Your instructions: Only the lines from the line containing "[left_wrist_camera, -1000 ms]" to the end of the material belong in the copy; set them down exactly, without pictures.

○ ○ ○

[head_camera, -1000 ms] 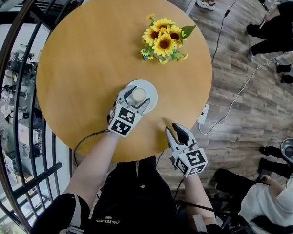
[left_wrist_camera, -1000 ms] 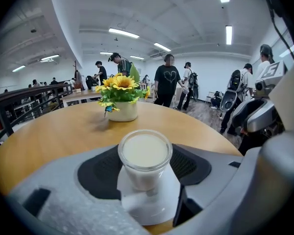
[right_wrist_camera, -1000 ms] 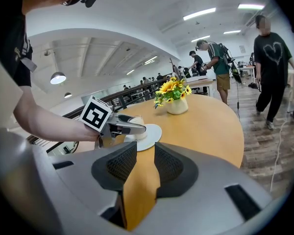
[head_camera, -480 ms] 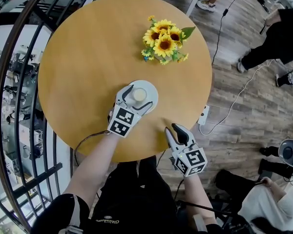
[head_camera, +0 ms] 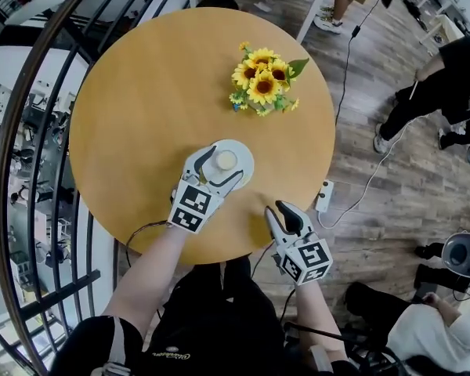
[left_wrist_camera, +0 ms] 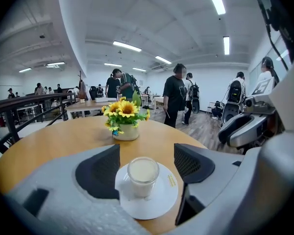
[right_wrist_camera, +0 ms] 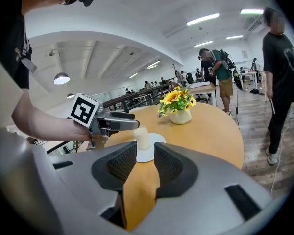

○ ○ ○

Answer to the exercise:
[left_wrist_camera, -1000 ms] 
[right_wrist_camera, -1000 ms] 
[head_camera, -480 ms] 
[head_camera, +0 ms] 
[left_wrist_camera, +0 ms] 
[right_wrist_camera, +0 ms] 

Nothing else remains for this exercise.